Melloul s’engouffra le premier parce qu’il avait eu l’idée et le couteau, puis Bruno, Achille, Aziz et Rachid. Bruno ralentit la progression, le trou avait beau avoir été agrandi ses hanches grasses morflèrent sévère. Au sortir du mini tunnel il n’en crurent pas leurs yeux. Le jardin, irrigué jour et nuit était couvert d’herbes hautes et de fleurs qui leur montaient presque aux épaules, les arbres étaient hauts, les troncs épais et les grenades qu’ils visaient en cette fin Octobre étaient plus grosses que les nibards de Josiane qui font rêver tout le quartier! Les petits s’en foutaient plein les yeux de ce spectacle splendide tant il est vrai que le plaisir commence toujours par là, sauf chez les aveugles. C’était bien le Jardin des Délices dont ils avaient tant rêvé ! Mais en beaucoup mieux, plus grand vu d’en bas. Les arbres surchargés de grenades aux coques luisantes étaient énormes. Ils jurèrent qu’elles leur faisaient de l’œil, les arbres leur souriaient. C’est du moins ce qu’Achille pensait, les autres agenouillés dans l’herbe n’osaient lever les yeux, la peur du gardien leur serrait le ventre. Un petit vent tiède coulait entre les arbres dont les feuilles bruissaient, les herbes balancées par le souffle doux jouaient à cache-cache avec les fleurs. Achille se crut au Paradis dont le curé leur parlait au Catéchisme. Il regarda de droite et de gauche à la recherche d’Ève. Elle devait forcément être quelque part au pied d’un arbre, innocente et surtout nue! Depuis le temps que le mystère du sexe des femmes l’obsédait, cette chose obscure tapie dans l’ombre, ce mont pileux ou chauve au gré des revues, cette énigme qu’il croyait être, selon diverses sources contradictoires, fendu comme un abricot trop mûr, ou effrayant comme un sourire édenté aux lèvres roses, se pourrait-il qu’enfin il sache si cette maudite fente est perpendiculaire ou parallèle au plancher des vaches ? Ou mourrait-il peut-être en ce lieu, ignorant ? L’anatomie d’Adam qui courait sans doute non loin d’ici à la recherche de pommes bien rouges pour sa belle, elle, ne l’intéressait pas. La peur survoltait Achille et lui décuplait l’imagination.
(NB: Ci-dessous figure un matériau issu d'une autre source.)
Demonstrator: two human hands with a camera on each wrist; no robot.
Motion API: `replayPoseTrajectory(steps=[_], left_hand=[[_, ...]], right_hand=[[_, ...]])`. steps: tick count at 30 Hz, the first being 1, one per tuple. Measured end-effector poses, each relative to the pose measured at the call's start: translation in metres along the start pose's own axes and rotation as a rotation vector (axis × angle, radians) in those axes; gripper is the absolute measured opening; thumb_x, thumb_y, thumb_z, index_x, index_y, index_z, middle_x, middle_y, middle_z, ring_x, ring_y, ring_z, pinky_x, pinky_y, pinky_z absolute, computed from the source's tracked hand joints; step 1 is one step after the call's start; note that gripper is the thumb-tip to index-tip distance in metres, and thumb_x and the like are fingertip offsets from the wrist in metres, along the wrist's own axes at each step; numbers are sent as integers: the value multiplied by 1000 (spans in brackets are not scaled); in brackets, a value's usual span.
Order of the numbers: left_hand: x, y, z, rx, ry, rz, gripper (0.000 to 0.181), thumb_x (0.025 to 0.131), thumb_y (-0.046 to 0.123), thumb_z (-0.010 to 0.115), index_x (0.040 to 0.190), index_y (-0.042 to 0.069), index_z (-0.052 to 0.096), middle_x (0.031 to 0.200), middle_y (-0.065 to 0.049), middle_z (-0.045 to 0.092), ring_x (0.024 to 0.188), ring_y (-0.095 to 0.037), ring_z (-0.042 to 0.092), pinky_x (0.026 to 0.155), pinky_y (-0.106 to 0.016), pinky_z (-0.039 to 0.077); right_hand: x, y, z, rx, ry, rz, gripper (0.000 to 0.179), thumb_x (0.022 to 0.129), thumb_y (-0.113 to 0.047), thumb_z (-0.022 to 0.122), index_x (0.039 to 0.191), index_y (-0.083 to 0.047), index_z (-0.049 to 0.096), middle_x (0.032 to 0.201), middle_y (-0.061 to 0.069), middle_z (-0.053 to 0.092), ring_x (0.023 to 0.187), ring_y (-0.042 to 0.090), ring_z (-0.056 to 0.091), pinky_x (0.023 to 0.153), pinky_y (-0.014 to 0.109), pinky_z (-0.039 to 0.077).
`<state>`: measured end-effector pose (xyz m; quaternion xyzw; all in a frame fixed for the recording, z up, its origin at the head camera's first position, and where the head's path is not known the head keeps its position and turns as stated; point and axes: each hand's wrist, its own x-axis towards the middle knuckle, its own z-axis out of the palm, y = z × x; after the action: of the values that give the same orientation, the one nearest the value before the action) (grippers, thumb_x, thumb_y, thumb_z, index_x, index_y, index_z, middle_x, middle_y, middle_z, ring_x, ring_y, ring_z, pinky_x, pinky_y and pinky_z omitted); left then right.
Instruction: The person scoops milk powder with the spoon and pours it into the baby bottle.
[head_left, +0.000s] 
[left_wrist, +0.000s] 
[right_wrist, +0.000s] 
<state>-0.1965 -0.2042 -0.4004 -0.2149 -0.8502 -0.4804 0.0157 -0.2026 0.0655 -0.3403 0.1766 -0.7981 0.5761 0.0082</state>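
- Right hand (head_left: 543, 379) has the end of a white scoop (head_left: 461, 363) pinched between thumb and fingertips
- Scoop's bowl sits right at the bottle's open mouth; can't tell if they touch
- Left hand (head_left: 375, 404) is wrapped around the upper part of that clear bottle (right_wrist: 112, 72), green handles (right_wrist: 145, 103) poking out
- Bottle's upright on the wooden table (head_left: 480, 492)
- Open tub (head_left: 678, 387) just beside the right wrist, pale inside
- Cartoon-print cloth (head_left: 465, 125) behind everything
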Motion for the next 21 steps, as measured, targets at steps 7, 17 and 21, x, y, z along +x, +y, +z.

Pas à pas, dos courbés, têtes penchées vers le sol ils avançaient dans la végétation drue vers les arbres aux fruits tant convoités. Melloul le premier s’accroupit au pied d’un grenadier chenu aux branches lourdes,et se mit à grimper prudemment au tronc rugueux. Les autres, agglutinés en boule autour de l’arbre suivaient sa progression. Les premières grenades aux coques rouges et cirées se mirent à rebondir en tombant sur le sol humide. Ils n’avaient pas prévu de sacs ! Prestement, ils cachèrent leur butin sous leurs chemises qu’ils bourrèrent au maximum. Les gamins malingres qu’ils étaient ressemblaient à des monstres difformes dont les corps en fièvre se gonflaient d’énormes kystes sous cutanés. Bruno faisait peur tant il devenait énorme; à lui seul il en cachait bien une vingtaine, plus que tous les autres réunis. Chemises craquantes, qu’ils colmataient comme ils pouvaient avec leurs bras serrés, ils battirent en retraite. Mais leur cargaison encombrante les obligea à marcher droit, le torse au dessus de la végétation … Ils sautèrent au ruisseau et s’enfuirent vers le passage.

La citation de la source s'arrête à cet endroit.